Exercise
In the material below, find the line containing "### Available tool" and the line containing "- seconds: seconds", then reproduce exactly both of them and every line between, and nothing else.

Dataset section
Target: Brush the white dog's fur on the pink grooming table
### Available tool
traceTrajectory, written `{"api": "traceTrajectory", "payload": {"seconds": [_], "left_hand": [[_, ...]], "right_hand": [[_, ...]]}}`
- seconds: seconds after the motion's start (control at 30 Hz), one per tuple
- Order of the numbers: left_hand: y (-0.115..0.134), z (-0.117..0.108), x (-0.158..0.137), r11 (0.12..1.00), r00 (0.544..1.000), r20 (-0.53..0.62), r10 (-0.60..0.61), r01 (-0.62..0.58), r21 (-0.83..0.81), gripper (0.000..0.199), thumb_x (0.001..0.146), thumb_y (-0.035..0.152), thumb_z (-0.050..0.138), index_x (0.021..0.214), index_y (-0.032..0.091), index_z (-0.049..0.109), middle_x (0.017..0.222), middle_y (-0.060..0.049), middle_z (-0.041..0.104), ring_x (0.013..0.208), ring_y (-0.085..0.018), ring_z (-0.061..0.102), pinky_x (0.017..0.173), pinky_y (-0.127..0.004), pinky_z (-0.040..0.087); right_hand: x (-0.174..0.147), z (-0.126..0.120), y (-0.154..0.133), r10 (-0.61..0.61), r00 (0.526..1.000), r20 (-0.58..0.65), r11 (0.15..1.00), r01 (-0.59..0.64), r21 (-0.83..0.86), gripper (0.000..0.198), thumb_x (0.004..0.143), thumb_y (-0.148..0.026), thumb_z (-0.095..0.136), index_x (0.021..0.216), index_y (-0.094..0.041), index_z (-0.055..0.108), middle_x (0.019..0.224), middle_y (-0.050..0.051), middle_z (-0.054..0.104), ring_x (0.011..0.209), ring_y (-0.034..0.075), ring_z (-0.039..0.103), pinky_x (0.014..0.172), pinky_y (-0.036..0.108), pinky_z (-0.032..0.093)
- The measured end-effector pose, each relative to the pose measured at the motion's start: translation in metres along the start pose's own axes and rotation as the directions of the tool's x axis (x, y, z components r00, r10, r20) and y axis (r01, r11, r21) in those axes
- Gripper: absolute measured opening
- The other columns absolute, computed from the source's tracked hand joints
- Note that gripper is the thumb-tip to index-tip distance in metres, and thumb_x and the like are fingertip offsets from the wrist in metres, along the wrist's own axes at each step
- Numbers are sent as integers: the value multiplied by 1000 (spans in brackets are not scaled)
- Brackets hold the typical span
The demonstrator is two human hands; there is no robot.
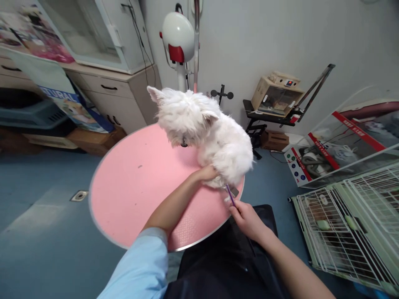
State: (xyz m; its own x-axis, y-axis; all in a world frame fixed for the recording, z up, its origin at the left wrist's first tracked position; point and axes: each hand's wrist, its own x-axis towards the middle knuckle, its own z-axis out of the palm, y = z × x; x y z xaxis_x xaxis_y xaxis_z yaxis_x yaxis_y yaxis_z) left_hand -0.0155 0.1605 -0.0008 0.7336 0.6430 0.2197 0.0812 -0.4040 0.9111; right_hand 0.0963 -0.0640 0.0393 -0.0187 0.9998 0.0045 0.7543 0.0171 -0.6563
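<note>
A white, fluffy dog [226,141] sits on the round pink table [124,195], near its right edge, head lowered and turned to the left. My left hand [208,172] grips its leg low down, the fingertips hidden in the fur. In my right hand [247,218], closed, is a purple comb [230,194], its upper end beside the fur at the dog's rear. A tuft of white hair [227,200] shows next to the comb. Behind the comb lies a small grey, flat object [235,191] at the table edge; its kind is unclear.
A white and red dryer [179,37] on a stand and a metal pole [196,45] rise behind the table. Wire cages [346,224] stand on the right, below a clear case [352,137]. Drawers [109,87] and a pet food bag [65,91] are on the left.
</note>
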Motion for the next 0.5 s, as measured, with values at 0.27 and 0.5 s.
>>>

Exercise result
### Available tool
traceTrajectory, written `{"api": "traceTrajectory", "payload": {"seconds": [_], "left_hand": [[_, ...]], "right_hand": [[_, ...]]}}`
- seconds: seconds after the motion's start (control at 30 Hz), one per tuple

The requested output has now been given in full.